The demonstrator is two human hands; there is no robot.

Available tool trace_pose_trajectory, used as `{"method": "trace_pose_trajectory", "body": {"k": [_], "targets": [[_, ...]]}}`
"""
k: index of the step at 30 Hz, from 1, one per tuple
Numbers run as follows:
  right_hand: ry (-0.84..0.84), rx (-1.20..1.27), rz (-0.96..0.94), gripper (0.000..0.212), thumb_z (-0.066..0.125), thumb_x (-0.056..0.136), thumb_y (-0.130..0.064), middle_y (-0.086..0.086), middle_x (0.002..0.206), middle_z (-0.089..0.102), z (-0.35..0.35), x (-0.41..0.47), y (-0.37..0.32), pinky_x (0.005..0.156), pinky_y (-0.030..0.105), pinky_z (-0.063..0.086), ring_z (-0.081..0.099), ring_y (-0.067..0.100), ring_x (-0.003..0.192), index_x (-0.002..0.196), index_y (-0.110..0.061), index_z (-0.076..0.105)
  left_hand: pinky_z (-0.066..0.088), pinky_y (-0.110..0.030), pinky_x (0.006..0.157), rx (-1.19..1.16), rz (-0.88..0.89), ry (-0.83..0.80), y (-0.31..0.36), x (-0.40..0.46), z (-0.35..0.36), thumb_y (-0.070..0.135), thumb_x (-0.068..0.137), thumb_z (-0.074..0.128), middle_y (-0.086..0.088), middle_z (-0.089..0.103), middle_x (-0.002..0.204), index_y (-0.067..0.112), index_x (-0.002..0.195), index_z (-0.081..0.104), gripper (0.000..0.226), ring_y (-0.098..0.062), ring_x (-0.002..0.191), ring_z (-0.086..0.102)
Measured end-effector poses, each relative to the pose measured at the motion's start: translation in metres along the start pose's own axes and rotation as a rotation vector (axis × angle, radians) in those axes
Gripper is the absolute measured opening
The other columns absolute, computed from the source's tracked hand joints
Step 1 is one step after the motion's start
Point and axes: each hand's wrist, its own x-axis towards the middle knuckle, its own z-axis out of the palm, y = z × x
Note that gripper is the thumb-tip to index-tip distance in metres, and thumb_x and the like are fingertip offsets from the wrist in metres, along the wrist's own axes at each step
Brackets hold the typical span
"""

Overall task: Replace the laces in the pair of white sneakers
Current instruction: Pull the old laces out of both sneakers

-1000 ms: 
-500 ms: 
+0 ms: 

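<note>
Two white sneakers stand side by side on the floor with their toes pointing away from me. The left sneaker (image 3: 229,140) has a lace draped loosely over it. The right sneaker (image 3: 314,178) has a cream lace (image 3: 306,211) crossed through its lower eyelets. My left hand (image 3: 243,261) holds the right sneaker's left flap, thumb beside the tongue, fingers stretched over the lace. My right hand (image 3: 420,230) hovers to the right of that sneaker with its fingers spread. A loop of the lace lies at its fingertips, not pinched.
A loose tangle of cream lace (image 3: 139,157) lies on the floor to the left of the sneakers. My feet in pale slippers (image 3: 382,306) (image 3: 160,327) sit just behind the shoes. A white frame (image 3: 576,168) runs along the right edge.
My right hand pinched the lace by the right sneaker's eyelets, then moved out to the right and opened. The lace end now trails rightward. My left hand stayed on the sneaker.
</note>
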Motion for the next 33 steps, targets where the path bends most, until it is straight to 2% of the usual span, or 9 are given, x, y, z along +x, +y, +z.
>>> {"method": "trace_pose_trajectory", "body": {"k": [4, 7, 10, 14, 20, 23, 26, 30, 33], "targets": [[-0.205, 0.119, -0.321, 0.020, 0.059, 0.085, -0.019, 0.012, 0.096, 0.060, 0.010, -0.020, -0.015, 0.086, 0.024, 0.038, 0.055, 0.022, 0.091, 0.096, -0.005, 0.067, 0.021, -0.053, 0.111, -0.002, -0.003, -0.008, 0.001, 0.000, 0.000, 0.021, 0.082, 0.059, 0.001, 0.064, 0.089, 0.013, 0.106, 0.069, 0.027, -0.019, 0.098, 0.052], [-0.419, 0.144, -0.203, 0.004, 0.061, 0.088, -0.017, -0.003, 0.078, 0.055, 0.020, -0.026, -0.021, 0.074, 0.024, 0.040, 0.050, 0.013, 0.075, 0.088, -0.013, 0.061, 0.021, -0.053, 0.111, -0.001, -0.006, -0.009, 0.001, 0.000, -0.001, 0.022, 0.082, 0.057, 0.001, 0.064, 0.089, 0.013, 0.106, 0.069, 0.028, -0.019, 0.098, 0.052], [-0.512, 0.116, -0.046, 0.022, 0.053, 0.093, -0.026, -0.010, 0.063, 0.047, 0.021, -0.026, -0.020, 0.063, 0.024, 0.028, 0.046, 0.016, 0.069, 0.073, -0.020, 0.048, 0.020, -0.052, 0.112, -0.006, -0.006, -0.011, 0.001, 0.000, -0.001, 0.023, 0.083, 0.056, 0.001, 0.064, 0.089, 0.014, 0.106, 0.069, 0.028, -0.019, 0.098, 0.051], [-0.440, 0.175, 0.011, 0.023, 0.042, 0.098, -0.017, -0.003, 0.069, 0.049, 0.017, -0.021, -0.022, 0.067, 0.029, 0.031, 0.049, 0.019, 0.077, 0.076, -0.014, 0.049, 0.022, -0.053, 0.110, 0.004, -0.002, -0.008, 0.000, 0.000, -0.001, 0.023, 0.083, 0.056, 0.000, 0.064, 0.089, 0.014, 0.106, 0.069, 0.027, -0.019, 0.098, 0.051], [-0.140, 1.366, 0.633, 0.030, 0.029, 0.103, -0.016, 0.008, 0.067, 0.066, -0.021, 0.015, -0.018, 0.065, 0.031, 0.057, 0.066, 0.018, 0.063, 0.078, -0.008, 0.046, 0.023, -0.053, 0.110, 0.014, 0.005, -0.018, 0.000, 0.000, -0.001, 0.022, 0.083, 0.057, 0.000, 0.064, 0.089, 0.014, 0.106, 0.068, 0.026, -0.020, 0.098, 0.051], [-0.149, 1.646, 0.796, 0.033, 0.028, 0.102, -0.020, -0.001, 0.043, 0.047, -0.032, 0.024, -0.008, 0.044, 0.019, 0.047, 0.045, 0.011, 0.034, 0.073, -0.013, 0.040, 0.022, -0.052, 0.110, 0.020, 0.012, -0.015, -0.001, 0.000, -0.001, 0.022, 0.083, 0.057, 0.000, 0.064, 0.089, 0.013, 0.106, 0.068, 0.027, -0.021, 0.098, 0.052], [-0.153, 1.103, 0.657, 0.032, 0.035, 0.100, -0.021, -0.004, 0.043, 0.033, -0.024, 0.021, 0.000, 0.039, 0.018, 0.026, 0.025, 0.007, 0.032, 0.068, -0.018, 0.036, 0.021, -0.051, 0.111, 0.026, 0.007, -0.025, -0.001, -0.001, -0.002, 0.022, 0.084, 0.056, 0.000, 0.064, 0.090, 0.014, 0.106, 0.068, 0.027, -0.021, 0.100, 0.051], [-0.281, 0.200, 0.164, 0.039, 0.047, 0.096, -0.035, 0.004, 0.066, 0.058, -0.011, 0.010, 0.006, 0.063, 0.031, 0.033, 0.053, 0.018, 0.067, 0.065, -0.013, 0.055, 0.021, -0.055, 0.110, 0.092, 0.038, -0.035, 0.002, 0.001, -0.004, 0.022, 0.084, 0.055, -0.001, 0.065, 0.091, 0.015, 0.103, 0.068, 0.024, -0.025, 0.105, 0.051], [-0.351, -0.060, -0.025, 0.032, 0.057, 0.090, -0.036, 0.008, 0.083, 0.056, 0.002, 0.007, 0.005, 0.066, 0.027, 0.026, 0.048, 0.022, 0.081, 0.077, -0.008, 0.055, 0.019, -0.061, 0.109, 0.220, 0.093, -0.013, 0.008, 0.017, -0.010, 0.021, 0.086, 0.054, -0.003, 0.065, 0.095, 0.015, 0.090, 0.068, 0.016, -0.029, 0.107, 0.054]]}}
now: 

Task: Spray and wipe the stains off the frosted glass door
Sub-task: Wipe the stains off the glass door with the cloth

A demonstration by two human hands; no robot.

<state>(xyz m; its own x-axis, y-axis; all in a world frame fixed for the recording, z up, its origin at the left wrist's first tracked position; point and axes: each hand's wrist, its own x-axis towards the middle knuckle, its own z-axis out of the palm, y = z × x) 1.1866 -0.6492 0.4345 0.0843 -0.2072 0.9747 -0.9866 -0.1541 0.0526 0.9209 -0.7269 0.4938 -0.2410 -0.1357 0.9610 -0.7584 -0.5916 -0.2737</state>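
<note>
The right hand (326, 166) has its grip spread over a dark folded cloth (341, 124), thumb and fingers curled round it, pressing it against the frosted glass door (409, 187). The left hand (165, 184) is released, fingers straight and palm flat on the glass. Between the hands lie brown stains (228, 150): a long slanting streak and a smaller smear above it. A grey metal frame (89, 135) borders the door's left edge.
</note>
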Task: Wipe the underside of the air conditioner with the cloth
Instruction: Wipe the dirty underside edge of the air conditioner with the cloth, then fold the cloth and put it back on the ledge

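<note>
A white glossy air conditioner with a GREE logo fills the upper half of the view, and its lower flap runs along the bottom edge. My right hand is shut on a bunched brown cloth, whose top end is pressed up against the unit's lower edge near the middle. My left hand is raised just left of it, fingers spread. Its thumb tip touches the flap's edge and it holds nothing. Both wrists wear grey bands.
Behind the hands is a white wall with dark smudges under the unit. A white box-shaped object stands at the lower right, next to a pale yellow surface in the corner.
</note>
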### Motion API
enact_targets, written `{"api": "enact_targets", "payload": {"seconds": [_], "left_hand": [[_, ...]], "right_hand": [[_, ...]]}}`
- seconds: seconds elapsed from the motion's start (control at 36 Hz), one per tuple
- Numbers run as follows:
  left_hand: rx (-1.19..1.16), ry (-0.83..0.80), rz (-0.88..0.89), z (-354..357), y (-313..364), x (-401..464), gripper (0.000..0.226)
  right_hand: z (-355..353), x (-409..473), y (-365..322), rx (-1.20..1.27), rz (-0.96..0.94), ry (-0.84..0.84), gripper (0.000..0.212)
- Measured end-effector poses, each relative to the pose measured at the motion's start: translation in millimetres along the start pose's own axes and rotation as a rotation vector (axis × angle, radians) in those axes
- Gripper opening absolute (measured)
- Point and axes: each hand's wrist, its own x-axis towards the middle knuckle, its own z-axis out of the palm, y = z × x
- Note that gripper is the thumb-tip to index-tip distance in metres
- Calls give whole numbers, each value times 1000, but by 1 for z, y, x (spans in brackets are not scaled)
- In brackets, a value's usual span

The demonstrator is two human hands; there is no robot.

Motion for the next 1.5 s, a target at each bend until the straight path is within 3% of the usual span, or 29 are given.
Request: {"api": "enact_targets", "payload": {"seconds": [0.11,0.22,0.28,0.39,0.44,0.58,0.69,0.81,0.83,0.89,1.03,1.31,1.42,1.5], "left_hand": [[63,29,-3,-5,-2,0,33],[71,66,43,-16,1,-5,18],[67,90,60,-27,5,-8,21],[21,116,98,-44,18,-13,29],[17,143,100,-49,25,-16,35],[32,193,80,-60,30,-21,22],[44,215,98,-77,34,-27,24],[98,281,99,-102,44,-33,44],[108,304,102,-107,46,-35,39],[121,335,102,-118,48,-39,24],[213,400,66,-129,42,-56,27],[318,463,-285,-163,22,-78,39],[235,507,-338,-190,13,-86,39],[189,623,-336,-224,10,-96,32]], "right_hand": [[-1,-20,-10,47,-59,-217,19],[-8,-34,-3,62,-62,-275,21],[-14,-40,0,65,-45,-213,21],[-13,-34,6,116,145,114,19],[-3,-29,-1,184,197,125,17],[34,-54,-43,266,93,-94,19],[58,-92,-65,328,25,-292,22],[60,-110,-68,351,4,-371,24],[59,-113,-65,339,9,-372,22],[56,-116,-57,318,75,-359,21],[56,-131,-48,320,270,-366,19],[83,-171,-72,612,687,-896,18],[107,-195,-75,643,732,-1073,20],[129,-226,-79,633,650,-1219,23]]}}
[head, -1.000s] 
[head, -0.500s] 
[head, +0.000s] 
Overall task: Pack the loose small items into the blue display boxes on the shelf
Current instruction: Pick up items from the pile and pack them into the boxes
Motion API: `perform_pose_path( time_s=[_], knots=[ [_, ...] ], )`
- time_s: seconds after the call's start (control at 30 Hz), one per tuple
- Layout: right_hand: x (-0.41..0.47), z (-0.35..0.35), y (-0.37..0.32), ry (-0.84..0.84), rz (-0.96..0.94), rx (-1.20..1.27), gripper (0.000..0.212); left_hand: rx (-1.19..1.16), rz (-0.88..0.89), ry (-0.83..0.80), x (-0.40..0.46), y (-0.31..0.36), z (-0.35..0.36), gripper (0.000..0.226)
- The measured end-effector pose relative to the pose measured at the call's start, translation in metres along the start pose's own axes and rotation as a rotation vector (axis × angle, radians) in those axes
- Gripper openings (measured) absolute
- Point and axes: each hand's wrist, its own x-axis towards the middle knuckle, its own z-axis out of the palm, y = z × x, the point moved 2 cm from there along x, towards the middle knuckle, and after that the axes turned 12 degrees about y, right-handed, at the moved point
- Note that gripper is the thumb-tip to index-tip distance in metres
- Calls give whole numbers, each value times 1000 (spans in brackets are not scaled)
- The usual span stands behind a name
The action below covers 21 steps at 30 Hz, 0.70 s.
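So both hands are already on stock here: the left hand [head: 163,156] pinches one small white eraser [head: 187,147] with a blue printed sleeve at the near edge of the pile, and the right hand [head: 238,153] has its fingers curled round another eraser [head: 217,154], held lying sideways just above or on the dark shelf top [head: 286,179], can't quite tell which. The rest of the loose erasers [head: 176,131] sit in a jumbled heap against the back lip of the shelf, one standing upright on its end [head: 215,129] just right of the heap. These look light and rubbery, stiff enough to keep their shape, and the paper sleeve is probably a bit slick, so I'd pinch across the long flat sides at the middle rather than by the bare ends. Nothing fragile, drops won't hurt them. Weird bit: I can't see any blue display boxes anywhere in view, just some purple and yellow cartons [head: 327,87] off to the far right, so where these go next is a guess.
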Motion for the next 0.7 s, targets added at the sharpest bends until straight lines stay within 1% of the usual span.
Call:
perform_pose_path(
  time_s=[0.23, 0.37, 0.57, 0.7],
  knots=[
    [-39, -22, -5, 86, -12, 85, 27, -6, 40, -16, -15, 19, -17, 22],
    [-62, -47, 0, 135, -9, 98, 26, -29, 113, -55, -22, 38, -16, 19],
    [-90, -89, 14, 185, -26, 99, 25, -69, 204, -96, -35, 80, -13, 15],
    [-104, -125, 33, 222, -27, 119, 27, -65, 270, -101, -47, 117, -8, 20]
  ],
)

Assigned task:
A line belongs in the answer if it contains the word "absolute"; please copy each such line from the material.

Response:
Gripper is the absolute measured opening
The other columns absolute, computed from the source's tracked hand joints
- Gripper opening absolute (measured)
- Gripper openings (measured) absolute

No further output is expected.